Problem to work on. Please transcribe the data that follows exactly, from its first line through the line that contains "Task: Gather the".

Collected data.
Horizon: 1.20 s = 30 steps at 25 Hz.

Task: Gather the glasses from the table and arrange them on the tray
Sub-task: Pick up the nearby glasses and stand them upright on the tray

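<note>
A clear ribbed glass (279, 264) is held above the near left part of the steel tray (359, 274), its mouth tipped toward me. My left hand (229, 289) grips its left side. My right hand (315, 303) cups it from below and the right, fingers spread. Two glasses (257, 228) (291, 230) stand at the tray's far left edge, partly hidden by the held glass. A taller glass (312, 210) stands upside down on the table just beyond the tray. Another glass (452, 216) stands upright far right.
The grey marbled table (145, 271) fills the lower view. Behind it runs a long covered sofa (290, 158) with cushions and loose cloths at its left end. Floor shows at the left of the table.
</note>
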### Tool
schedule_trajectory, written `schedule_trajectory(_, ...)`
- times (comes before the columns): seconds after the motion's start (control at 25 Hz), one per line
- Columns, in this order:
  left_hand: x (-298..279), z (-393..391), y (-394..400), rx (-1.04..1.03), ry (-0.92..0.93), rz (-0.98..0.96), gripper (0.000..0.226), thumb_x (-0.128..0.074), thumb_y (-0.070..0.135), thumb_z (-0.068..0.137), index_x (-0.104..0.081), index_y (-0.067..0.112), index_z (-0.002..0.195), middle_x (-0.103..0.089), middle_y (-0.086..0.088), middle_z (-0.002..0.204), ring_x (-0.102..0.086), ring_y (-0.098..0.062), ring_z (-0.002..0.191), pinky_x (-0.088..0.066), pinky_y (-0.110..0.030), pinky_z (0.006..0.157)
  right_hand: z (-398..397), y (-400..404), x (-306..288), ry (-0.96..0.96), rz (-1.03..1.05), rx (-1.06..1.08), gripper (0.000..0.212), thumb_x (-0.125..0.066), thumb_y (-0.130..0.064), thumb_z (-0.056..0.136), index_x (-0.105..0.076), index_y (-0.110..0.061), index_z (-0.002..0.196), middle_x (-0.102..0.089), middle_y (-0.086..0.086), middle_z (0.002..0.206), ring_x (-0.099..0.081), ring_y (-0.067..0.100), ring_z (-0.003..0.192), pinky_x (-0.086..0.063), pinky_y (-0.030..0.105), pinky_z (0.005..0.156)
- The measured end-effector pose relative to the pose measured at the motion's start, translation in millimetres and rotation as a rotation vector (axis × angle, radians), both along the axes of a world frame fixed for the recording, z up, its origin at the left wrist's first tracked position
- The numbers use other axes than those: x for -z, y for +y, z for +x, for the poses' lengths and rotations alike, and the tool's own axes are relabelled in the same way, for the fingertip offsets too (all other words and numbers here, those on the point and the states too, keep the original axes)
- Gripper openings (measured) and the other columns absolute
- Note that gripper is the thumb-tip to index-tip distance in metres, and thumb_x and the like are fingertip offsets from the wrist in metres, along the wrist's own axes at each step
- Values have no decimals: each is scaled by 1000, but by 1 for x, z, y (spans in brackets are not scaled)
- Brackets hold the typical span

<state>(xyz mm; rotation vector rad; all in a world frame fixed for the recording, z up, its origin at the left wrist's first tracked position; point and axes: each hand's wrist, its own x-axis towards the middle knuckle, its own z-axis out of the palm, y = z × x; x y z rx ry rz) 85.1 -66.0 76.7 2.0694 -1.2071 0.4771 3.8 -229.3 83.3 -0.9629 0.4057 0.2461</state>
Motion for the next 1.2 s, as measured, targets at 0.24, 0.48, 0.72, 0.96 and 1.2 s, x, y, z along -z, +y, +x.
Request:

Problem solution.
Horizon: 1.20 s = 30 steps at 25 Hz.

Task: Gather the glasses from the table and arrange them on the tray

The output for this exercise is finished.